营门之上,张绣身披甲胄,按剑而立。文武跟随左右,气势煊赫。司马懿上了营门,对张绣说了结果。
“倒是有几分骨气。”张绣的脸上露出了欣赏之色,转头对颜良问道:“将军。今日可能破城?”
“可。”颜良躬身一礼,只答了一个字。
“遣安梁将军张雍,领马步军五万人去攻泰山。接应高览、张合、樊稠渡河。命陈登领兵万人南下攻破北海,据琅琊郡。立下徐州刺史部治所。”

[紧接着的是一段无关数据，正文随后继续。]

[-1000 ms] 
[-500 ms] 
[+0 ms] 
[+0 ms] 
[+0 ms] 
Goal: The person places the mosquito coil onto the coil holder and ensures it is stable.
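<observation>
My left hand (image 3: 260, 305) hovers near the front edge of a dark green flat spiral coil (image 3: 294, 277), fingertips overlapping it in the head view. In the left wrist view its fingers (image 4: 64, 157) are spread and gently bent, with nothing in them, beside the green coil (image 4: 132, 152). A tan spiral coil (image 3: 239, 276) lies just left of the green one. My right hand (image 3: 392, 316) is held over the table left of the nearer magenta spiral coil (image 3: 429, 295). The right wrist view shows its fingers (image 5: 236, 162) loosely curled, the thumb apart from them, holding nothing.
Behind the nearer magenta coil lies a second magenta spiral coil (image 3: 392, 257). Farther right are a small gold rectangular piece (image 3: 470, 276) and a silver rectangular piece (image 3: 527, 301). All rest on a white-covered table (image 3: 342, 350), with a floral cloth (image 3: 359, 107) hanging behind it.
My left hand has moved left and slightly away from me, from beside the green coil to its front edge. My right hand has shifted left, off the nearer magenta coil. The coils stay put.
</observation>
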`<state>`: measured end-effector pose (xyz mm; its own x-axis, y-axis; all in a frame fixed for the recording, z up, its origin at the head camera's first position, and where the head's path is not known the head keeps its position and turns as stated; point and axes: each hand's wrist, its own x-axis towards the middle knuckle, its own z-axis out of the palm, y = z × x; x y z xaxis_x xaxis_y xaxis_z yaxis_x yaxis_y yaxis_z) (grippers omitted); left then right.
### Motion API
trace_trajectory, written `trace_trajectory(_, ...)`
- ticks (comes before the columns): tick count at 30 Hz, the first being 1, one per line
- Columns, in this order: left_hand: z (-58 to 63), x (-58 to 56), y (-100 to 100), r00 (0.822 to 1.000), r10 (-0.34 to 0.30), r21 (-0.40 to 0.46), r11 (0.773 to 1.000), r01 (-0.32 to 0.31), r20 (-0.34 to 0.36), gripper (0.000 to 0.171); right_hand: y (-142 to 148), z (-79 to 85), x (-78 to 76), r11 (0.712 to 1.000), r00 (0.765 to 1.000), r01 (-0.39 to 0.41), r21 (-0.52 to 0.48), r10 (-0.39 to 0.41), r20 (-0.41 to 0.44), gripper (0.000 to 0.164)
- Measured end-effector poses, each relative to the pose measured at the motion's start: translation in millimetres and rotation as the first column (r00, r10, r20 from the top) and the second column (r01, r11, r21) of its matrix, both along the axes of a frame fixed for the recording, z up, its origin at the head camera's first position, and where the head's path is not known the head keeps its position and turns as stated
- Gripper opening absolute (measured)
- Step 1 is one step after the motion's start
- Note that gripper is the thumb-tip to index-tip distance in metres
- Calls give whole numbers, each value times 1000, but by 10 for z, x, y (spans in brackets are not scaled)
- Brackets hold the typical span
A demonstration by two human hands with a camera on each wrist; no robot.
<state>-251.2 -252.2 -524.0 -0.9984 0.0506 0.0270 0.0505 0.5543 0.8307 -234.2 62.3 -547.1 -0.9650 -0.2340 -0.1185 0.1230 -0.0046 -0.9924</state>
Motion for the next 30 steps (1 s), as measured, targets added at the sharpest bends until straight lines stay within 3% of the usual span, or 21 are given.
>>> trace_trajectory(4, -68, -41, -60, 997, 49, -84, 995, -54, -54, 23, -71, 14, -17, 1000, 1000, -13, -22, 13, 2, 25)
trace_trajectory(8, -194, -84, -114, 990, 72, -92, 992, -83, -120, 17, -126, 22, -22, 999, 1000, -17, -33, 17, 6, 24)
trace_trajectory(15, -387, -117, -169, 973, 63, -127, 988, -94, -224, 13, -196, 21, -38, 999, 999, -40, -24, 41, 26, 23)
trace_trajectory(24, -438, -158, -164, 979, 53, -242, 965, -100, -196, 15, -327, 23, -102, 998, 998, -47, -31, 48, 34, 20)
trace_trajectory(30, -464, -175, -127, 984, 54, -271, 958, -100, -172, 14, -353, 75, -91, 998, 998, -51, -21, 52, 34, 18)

张绣转身对着蔡瑁,传达了军令。又转头目视颜良,说道:“寡人在这里看着将军破城。”
“诺。”
颜良应诺了一声,按剑下了营门,翻身上马。不过他没有拿自己惯用的武器长柄大刀,而是右手拿着一把环首大刀,左手拿着一张制作精良的圆盾。
“召见精兵五千人。”
颜良对身旁的一名亲兵说道。
在此之前,颜良是利用麾下各部人马,轮流进攻城池。现在是一鼓作气,要攻破乐安城。
精选五千敢死之兵,一鼓作气。
拼了。
颜良一军将主,名震天下,士卒愿意为他效死。一声令下,便募集了五千人,其中过半身披铁甲。
“今日皇帝当面。不破城池,我便死在城下。”
“擂鼓助阵,随我攻城。”
颜良面色赤红,一声断喝,举起了手中的大刀,指向了前方。
“杀!!!!!”
士卒们为颜良的话语感染,顿时热血上涌,奋力大吼了一声,如狼似虎的扑向了城墙。
“咚咚咚!!!!!”
鼓声在空中震荡,杀气冲天。
颜良虽然决绝,但也没有真的身先士卒,去挡箭矢。他策马缓进,立在对方弓箭的范围外,横刀而立,冷眼观望战局,等待破城的时机。